Israel’s War Against Palestine: Documenting the Military Occupation of Palestinian and Arab Lands

Munir Atalla: What if the Arab Spring won’t reach Palestinian refugee camps?

16 July 2012

By Munir Atalla, Your Middle East – 13 July 2012
www.yourmiddleeast.com/features/what-if-the-arab-spring-wont-reach-palestinian-refugee-camps_8053

Munir Atalla narrates anecdotes from his time at Gaza camp in Jerash, Jordan. He found that, surprisingly, not everyone in the camp wants to see change à Tahrir.

Last month I worked at a refugee camp in Jerash, Jordan. The camp is home to about 24.000 Palestinian refugees who left the Gaza strip in 1968.  Most of the families living there were also displaced from other parts of Palestine in 1948, meaning that they have lost their homes twice in one lifetime. The majority live on under $2 a day. About a quarter live on less than one.

Entering the camp is quite the experience. After the stone ruins of Jerash, one turns left into a valley. The streets become narrower and the pedestrians more numerous. Like a punch in the gut, the air begins to smell of hot sewage and rotting fruit. Sweaty and dusty from walking through the camp in the scorching summer, the one word that wouldn’t leave my mind was “hellish”. The market on the main road is very crowded. Amongst the frying falafel and bread baking, an old man was selling homemade perfumes. “Come here young man, I’ll make a personalized scent that will make you irresistible to young women,” he grinned and advertised.

If anything can be said about the inhabitants of the many refugee camps in Jordan it is that they have shown remarkable resilience in the face of unspeakable injustice. The people at Gaza camp are warm and welcoming, albeit curious. Numbers haunt the life of every refugee; on one hand, there are passport numbers, national identification numbers, and social security numbers that are denied to them. On the other hand, you have the statistics that their lives have been reduced to: 24,000 refugees, 2,000 makeshift shelters, 50% unemployment, 0.75 square kilometers.

I introduced myself as a Palestinian student studying in America. People were irritated with my vagueness, “yes, but where are you from?” they asked. They wanted to know from which Palestinian town my family was. “Jerusalem, although I’ve never really lived there and my parents were born here,” I said, assuming it was necessary to qualify. “I’m from Jafa,” chimed one boy. “Nabulsi and proud,” boasted another. They had probably never seen the places to which they claimed loyalty except through their grandparents’ stories, yet the promise of a homeland was kept close in their hearts, a dream deferred.

I spoke to someone from the camp about the Arab Spring. Why had the uprisings passed them by?

“You know what Munir, I’m someone who is ‘with’ the Arab Spring not hitting the refugee camps,” she began. “Historically, every protest in the camps has been met with slaughter. We are not considered people by the world, so maybe it is best that we just keep our heads down and work in different ways to earn our humanity.”

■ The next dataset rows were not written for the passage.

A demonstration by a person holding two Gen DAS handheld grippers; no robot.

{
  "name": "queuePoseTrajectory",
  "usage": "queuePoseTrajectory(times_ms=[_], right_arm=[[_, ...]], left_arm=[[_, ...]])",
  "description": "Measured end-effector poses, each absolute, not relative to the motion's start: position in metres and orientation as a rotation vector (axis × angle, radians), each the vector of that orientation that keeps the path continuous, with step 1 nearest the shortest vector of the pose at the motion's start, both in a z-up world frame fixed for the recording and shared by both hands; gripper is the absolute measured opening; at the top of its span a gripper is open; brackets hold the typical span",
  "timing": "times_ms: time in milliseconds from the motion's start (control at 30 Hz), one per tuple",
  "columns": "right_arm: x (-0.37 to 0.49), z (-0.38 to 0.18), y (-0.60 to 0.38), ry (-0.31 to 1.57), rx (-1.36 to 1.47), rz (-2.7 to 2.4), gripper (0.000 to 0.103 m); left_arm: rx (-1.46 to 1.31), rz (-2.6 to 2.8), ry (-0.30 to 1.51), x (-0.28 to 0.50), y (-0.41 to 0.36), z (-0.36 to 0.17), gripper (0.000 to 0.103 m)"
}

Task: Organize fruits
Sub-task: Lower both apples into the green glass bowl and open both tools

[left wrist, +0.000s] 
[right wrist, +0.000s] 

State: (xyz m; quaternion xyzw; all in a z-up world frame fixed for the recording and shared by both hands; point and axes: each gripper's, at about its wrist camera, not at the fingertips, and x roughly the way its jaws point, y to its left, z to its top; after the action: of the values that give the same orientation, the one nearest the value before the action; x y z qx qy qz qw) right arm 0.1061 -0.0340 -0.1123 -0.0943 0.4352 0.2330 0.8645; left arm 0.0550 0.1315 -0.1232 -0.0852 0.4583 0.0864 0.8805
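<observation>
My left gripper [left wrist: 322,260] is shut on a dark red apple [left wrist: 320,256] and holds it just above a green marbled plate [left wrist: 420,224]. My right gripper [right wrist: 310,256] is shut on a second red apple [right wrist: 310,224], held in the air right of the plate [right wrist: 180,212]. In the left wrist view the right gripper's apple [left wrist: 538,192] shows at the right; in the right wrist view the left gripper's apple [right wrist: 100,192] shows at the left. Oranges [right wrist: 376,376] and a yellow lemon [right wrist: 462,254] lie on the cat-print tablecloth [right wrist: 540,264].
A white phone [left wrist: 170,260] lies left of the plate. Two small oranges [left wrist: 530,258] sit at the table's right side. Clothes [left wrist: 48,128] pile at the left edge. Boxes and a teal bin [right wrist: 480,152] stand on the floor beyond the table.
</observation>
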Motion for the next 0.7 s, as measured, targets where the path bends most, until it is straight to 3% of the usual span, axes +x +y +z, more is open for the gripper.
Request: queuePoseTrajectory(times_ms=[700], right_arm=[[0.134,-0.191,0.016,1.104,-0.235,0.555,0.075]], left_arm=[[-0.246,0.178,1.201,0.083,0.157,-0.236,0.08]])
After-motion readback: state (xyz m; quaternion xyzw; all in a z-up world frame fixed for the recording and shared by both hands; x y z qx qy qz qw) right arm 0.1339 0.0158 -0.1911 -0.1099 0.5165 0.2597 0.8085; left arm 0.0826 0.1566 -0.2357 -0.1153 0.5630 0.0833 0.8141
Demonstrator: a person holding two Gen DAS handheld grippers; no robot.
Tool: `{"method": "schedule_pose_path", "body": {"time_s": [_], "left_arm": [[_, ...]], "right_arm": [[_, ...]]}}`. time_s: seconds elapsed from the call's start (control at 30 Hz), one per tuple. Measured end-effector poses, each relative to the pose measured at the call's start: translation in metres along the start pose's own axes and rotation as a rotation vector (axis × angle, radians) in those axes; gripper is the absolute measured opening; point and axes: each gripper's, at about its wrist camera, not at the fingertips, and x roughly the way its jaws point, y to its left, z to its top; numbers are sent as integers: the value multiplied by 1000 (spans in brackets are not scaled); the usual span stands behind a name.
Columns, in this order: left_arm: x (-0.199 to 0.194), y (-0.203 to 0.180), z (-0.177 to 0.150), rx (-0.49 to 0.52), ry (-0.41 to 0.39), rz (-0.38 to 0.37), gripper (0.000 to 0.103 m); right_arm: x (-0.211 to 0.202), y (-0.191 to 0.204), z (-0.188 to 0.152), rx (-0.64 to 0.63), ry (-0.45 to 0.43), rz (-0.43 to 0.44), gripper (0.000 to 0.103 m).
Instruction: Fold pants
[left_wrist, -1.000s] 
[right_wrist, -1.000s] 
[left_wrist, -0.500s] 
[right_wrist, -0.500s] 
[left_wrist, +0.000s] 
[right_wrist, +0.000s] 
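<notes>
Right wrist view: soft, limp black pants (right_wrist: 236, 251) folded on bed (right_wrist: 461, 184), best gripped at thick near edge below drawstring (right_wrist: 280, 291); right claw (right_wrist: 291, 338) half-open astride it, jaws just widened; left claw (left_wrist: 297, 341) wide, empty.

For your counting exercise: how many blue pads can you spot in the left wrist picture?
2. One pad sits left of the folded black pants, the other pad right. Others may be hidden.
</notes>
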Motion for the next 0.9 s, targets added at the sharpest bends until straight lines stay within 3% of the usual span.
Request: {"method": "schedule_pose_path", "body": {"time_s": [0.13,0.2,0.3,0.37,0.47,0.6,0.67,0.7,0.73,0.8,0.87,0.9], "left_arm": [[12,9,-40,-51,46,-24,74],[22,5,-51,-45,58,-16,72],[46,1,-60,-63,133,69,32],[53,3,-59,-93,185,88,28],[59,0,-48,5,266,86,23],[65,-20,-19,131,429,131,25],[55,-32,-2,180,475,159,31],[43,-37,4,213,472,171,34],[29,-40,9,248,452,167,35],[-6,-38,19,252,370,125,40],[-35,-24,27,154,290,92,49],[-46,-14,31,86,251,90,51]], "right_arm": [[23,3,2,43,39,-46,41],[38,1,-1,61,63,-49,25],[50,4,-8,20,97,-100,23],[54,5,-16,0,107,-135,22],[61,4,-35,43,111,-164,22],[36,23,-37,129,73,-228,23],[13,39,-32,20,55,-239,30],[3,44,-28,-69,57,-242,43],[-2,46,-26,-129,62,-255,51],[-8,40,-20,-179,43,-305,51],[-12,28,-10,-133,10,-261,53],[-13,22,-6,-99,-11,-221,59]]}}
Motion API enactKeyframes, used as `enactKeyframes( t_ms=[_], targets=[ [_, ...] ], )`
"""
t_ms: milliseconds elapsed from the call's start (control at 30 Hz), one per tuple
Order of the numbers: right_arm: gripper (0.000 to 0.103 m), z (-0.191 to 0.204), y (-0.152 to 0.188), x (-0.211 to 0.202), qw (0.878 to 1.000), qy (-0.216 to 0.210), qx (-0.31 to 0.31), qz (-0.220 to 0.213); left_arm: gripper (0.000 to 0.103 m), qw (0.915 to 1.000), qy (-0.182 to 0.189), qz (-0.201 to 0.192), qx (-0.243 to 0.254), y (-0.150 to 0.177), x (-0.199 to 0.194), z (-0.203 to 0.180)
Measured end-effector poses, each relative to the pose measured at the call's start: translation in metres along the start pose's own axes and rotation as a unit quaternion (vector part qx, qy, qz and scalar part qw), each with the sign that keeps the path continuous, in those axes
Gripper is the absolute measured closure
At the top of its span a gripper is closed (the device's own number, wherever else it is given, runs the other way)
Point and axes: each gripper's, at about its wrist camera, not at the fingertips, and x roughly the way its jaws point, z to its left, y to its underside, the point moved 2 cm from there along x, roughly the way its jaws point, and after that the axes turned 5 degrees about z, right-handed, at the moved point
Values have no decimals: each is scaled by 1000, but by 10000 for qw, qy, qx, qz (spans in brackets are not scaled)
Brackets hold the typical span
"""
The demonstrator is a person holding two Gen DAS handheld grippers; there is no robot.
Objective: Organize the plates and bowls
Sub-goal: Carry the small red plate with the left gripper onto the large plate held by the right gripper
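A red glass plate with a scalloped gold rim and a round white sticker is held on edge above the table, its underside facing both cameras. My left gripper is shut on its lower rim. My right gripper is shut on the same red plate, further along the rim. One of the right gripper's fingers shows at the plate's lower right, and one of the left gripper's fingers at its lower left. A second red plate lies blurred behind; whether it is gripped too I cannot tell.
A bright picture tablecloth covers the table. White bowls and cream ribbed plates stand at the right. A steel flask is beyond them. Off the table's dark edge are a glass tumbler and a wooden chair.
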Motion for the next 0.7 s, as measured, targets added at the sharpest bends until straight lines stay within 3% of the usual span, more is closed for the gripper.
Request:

To have an uprising, there needs to be hope. Although people here struggle to find water and clothing, hope is the resource that they need most.

I was sitting in the headquarters of the Community Development Office (CDO), an offshoot of UNRWA, when a veiled woman walked in. She was holding an infant to her chest and dragging a toddler behind her.

“I would like to register for an allowance,” she said without enthusiasm. The woman in charge of the office apologized.

“We don’t do that here,” she said.

“Please,” the woman protested, “my children are hungry”.

“We don’t have money for that,” the woman in charge frowned, “you’re going to have to go ask the mosque, they’re the ones who do things like this.” After the woman left, the manager saw me looking annoyed. She explained to me, “if we granted every request that came through our door, we wouldn’t be able to run a quarter of our programs.”

Religion acts as a safety net for many people in the camps. When the world has left them in the dark, they believe that the light of God still shines on. I saw how hard the employees at UNRWA work, but how the United Nations has crippled the agency with a miserable budget, and kept entire populations just above starvation and just below revolt. Like a perfume seller in a refugee camp with no working plumbing, UNRWA’s efforts only serve as a temporary distraction from the inherent problems faced by the refugees.